Damasco, la “Perla del Desierto”, el “Refugio de Profetas” donde, según la tradición islámica había de descender Jesucristo en el fin de los tiempos: Ese fue el lugar eligido por Ibn Arabi para establecerse por fin en 1223, tras toda una vida de vagabundeo.

Allí pasó los últimos diecisiete años de su vida, rodeado de familia, discípulos y amigos, culminando las ambiciosas obras que había empezado a escribir mucho tiempo atrás.

No es hasta el 1238, dos años antes de su muerte, cuando concluye el vastísimo compendio de metafísica islámica “Las iluminaciones de la Meca”.

“Absolutamente todo, incluidas las piedras, está imbuido de vida”, nos dice en él el sabio murciano.

También en ese periodo completa “Los engarces de las sabidurías”, su libro más atacado por la ortodoxia islámica durante siglos y que él asegura haber recibido de manos del propio Mahoma en un sueño.

Termina también “El gran diwan” o “Diwan de los conocimientos divinos”, que compendia los más de mil poemas que hizo a lo largo de su vida y que, ocho siglos después, sigue sin traducirse de manera completa.

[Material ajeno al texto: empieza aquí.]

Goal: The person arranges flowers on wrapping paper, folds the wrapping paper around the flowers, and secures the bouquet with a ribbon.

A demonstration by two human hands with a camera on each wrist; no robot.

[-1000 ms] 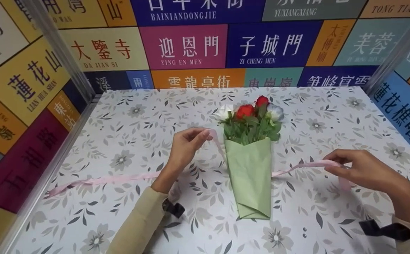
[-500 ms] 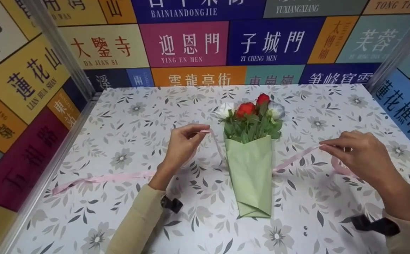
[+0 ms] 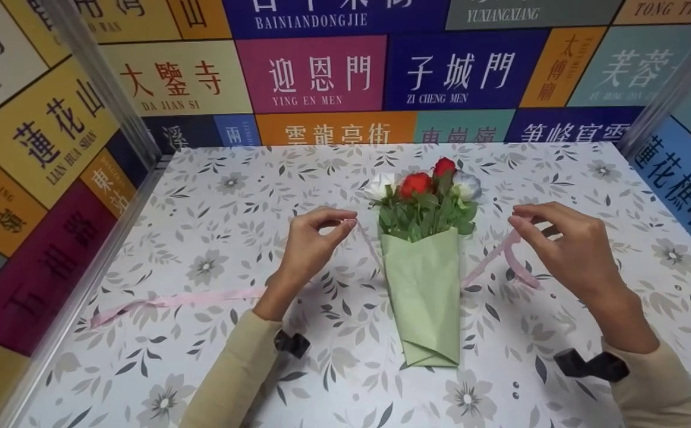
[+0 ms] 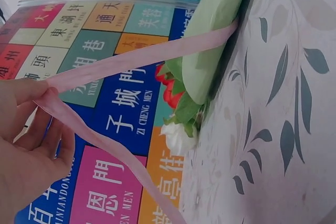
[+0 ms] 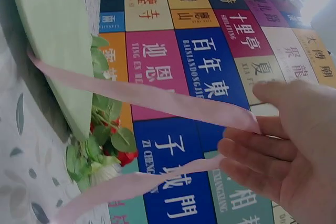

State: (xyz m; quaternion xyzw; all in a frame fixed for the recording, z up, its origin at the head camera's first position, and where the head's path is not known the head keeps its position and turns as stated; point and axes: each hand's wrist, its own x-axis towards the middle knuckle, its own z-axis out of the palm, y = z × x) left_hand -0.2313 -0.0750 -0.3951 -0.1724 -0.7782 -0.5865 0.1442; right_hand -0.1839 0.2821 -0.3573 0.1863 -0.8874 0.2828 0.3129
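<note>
A bouquet of red and white roses point(image 3: 415, 186), wrapped in pale green paper point(image 3: 423, 297), lies on the table with its blooms toward the back wall. A pink ribbon point(image 4: 142, 56) runs beneath the wrap and comes out on both sides. To the left of the bouquet, my left hand point(image 3: 310, 246) pinches one length between thumb and fingertips, its tail trailing down. On the other side, my right hand point(image 3: 574, 255) holds the other length raised near the wrap's upper edge. In the right wrist view that ribbon point(image 5: 157, 100) passes among the curled fingers.
The ribbon's loose left end point(image 3: 185, 299) stretches across the floral-patterned tabletop point(image 3: 161, 368) behind the left forearm. Panels with coloured name blocks point(image 3: 316, 74) stand along the back and both sides. A black camera mount point(image 3: 592, 364) sits on the right wrist.
My right hand has moved left and up toward the bouquet, bringing its ribbon length along and shifting its hold on it. My left hand stays nearly in place, still pinching the ribbon.
</note>
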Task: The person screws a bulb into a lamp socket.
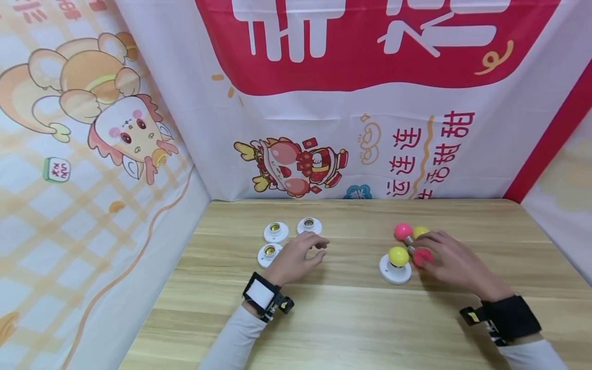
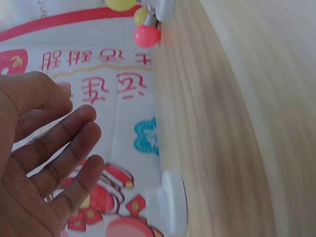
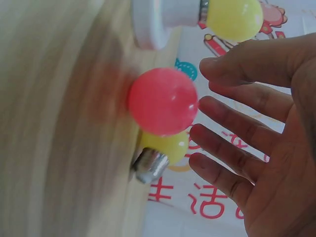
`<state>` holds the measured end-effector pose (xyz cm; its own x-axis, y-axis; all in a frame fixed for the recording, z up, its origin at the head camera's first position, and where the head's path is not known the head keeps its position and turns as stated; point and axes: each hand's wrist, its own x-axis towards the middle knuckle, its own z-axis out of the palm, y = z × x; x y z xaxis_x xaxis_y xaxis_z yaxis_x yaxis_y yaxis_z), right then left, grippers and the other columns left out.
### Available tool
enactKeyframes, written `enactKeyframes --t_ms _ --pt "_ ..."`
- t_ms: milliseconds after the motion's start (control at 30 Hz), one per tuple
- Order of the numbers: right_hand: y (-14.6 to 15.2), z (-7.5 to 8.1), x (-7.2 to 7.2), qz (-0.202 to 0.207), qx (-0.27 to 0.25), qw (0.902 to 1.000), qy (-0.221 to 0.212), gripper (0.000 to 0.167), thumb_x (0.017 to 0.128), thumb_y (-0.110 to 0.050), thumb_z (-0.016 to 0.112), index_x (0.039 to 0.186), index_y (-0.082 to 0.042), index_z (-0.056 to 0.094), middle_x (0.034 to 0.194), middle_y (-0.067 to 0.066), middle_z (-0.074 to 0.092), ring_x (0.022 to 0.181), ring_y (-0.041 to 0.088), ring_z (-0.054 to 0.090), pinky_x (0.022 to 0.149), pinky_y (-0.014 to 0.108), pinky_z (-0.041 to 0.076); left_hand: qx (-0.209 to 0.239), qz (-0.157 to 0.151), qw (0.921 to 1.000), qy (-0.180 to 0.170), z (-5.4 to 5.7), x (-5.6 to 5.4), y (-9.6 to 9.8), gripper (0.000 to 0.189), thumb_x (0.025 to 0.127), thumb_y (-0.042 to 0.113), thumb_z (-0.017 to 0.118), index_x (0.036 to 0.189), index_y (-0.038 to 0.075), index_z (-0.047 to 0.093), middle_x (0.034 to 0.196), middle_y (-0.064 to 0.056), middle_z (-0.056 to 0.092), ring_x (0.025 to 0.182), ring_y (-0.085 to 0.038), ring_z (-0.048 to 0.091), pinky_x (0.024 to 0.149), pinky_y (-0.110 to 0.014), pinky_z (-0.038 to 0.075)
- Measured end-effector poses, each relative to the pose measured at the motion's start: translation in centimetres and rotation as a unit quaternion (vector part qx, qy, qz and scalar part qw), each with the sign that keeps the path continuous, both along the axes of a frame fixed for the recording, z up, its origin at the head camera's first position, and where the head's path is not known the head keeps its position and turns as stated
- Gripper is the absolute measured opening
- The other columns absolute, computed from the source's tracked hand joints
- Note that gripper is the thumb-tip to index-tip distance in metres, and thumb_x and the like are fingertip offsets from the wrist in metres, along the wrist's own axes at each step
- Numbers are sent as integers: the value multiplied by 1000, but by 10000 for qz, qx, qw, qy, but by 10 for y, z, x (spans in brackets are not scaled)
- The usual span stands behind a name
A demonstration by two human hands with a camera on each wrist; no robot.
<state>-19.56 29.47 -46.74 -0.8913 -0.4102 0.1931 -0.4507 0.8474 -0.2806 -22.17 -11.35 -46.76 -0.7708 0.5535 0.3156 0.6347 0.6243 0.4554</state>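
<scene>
Both hands hover open w/ fingers loose: right hand (image 1: 455,259) over loose pink bulb (image 1: 422,257) at 3 o'clock should pinch its globe, left hand (image 1: 296,257) steadying an empty socket (image 1: 269,253) at 9 o'clock.

The head view looks forward and down from above the table (image 1: 351,318), taking in both hands and the backdrop. Each of the 2 wrist views sits close by its palm, facing the backdrop; all 3 share the pink bulb (image 1: 403,231) (image 2: 146,35).
</scene>
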Motion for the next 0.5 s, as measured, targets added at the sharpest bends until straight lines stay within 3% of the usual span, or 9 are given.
enactKeyframes --t_ms 167,333,400,500 --pt "8 -7 2 -122 7 9999 -53 47 85 -14 86 129 -9 74 135 19 67 128 43 57 104 72 52 195 191 9993 264 -7 -1 -23 26 100 15 75 125 15 74 118 2 74 113 -13 68 96 -32 62" --pt "12 -13 2 -298 -41 9992 -279 47 86 -14 84 131 -9 73 141 22 61 131 45 54 105 74 51 235 427 9969 618 -17 -6 -49 29 94 11 80 123 10 75 125 -4 73 122 -23 66 107 -44 58" --pt "12 -15 1 -328 -88 9988 -338 48 86 -15 84 132 -8 72 142 23 59 130 45 54 104 74 51 220 569 9964 596 -20 -8 -59 32 92 9 81 123 8 75 127 -7 72 124 -27 64 109 -47 56" --pt "13 -18 -1 -336 -116 9988 -333 50 87 -17 85 134 -8 71 143 23 58 130 44 56 104 73 52 191 847 9958 287 -23 -12 -72 34 91 9 82 125 7 74 133 -12 68 127 -31 60 111 -50 54"
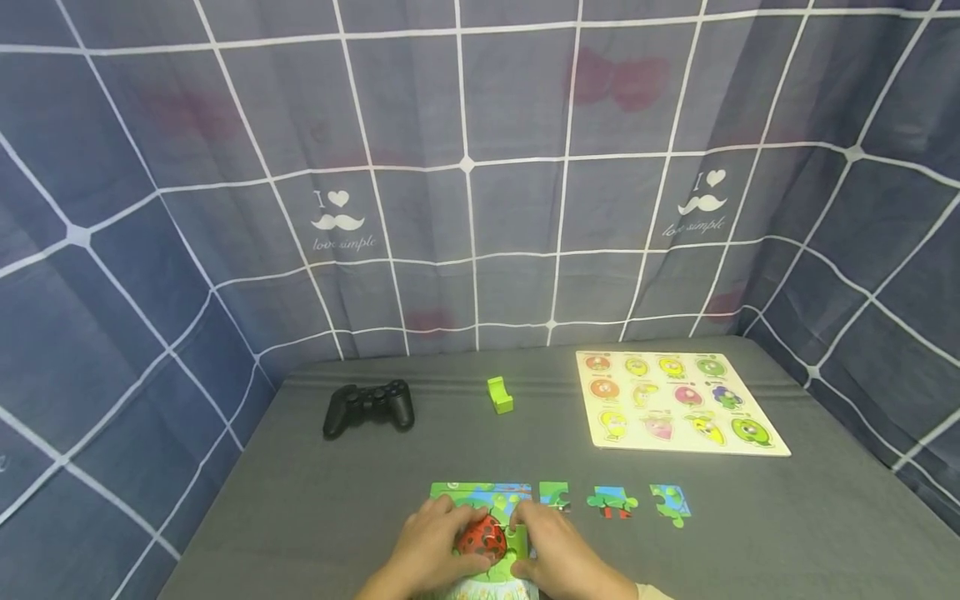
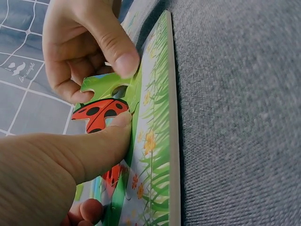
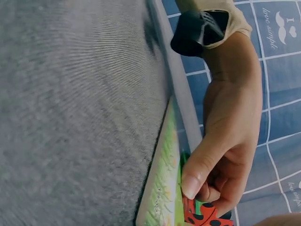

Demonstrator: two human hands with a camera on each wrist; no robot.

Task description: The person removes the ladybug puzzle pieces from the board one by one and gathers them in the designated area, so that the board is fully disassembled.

“Velad por no estar atados a una creencia concreta que niegue las demás, pues os veréis privados de un bien inmenso (…) Dios es demasiado grande para estar encerrado en un credo con exclusión de los otros”.

Estas palabras fueron escritas en el siglo XIII por el místico, pensador y poeta musulmán Ibn Arabi (conocido también como Ben Arabi), nacido en la Murcia islámica de 1165.